- Born: November 24, 1920 Barcelona, Spain
- Died: January 1, 1995 (aged 74) Barcelona, Spain
- Occupations: Historian, archaeologist and professor
- Employer(s): University of Barcelona University of Valencia

= Miquel Tarradell =

Spanish archaeologist and prehistorian

Miquel Tarradell (1920 in Barcelona, Spain – 1995 in Barcelona, Spain) was an archaeologist and prehistorian, specialist in the Punic, Iberian and Roman world.

== Biography ==
Miquel Tarradell was first an archaeologist in Spanish Morocco, where he delved into the ancient history of Mauritania Tingitana, both in Roman and Punic times, and then went on to teach in Spain, focusing thereafter on archaeological topics in Spain.

In 1950 he published El Periplo de Hannon y los lixitas, in Mauritania, no. 268. As an archaeologist he excavated in the city of Lixus, publishing in 1959, Lixus: historia de la ciudad, guía de las ruinas y de la sección de Lixus del Museo Arqueológico de Tetuán. In 1960 he published the Punic Morocco and in 1962 with Luis Pericot Garcia) published a Manual of African prehistory. He was also interested in the Roman city of Tamuda, which was excavated between 1949 and 1955, publishing an overview of the excavation in 1956.

During his stay in Morocco he served as director of the Service of Archaeology of the protectorate, where organized and published the First Archaeological Congress of Spanish Morocco in Tetouan in 1953.

He was a disciple of Francesc Soldevila, Jordi Rubió and Pere Bohigas at the Catalan University Studies. He was one of the founders in 1946 of the clandestine magazine of Catalan culture Ariel.

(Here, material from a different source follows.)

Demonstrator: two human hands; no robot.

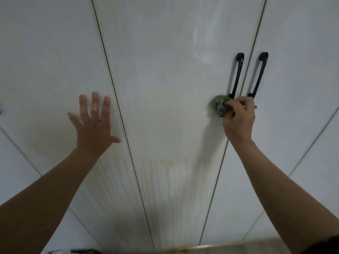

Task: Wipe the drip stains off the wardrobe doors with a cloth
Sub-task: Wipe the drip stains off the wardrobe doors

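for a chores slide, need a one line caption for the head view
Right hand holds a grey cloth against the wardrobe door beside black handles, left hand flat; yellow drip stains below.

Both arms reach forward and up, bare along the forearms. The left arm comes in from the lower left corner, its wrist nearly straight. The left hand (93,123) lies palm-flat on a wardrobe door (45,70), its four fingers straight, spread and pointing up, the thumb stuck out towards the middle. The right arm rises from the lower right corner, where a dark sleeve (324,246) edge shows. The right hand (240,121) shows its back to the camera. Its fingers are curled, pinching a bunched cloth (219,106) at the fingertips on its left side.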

He directed the Archaeological Research Service of Granada and the Archaeological Service of the Spanish protectorate in Morocco. During this period, he carried out excavations in the Roman site of Lixus. He was Professor of Archaeology at the Universities of Valencia in 1956, where he created the journal Papeles del Laboratorio de Arqueología de Valencia. In Barcelona, he was Professor of Archaeology, Epigraphy and Numismatics, since 1970.

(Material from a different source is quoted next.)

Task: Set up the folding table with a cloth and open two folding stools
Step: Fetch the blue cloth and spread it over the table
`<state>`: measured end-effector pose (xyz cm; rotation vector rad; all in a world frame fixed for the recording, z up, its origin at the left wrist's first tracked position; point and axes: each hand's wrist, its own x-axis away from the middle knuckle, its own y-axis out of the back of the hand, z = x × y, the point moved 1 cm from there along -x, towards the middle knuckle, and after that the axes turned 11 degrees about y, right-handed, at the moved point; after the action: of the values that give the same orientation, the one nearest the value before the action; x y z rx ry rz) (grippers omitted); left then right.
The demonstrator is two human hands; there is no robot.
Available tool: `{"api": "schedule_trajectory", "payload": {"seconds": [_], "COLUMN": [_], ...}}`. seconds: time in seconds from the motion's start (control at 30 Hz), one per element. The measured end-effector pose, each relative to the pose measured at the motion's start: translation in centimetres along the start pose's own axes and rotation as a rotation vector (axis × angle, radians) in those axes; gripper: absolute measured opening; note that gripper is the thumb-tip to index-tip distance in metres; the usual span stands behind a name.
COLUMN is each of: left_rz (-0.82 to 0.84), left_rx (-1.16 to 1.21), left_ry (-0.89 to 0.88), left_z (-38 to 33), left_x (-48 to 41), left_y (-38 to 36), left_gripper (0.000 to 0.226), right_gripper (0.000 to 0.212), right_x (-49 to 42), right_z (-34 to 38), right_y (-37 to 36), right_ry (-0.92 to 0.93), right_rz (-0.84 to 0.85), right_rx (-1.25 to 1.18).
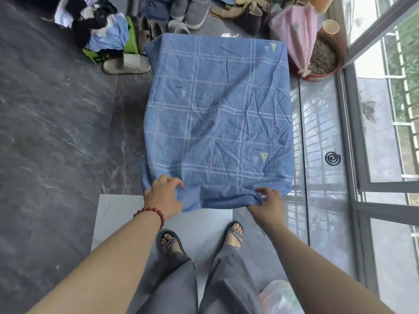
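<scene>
My left hand [164,196], red bead bracelet [152,214] at the wrist, is gripping the near-left corner of the blue checked cotton cloth [217,109], with the fingers curling down over bunched fabric. Some fingertips are lying under the folds, so I cannot see them all. My right hand [268,203] is pinching the near hem of the same cloth toward its right corner, thumb and fingers held narrow on a rolled edge. The cloth is lying spread and creased over a raised rectangular form directly ahead of me, draping down on the left, right and near sides. It is covering the folding table entirely, so top, legs and frame are not readable. The far edge is hanging out of sight. I am standing in patterned sandals [170,243] on a pale grey flat panel [113,214], which my grey trousers [172,286] are partly hiding. Right of the cloth, a black spiral coil [332,157] is sitting on the glossy floor. A translucent plastic bag [280,298] is running off the lower edge, contents unclear.
</scene>
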<state>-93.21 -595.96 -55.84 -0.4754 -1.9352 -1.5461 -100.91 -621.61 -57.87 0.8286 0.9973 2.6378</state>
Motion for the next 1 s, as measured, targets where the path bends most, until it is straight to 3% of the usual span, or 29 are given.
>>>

During his stay in Valencia, he worked in the Roman and Iberian sites of the Valencian Community, together with other university archaeologists such as Luis Pericot, Enric A. Llobretat and Gabriela Martín Ávila, and collaborated with the SIP together with Domingo Fletcher and Enrique Pla. Very committed to the recovery of democratic freedoms and Catalan culture, he supported the singer Raimon from the very beginning. He was awarded the Premi d'Honor de les Lletres Catalanes in 1977. He was also a member of the Standing Committee of the International Association of Prehistoric Sciences and advisor to the Council of Archaeology of the Generalitat de Catalunya and director of the history magazine in Catalan Fonaments.

He was a member of the Reial Acadèmia de Bones Lletres de Barcelona, on the Board of Trustees of the new Revista de Catalunya, and of the Associació d'Escriptors en Llengua Catalana.

== Legacy ==
During a tribute he received on August 22, 1991, Joan Francesc Mira stated that one of the conclusions of his work was that the geographical framework of the Catalan Countries already had a defined historical personality before the arrival of Rome. In the same act Jordi Carbonell affirmed that he was a forger of ideology and put him on a par with other personalities of pan-Catalanist nationalism such as Manuel de Pedrolo, Alexandre Cirici, Joan Fuster or Joan Triadú.

As a tribute, a secondary school in the neighborhood of El Raval in Barcelona (IES Miquel Tarradell) was dedicated to him.

== Personal life ==
In 1952, he married Matilde Font Sariols, who he had met while studying and she became a collaborator in all his research.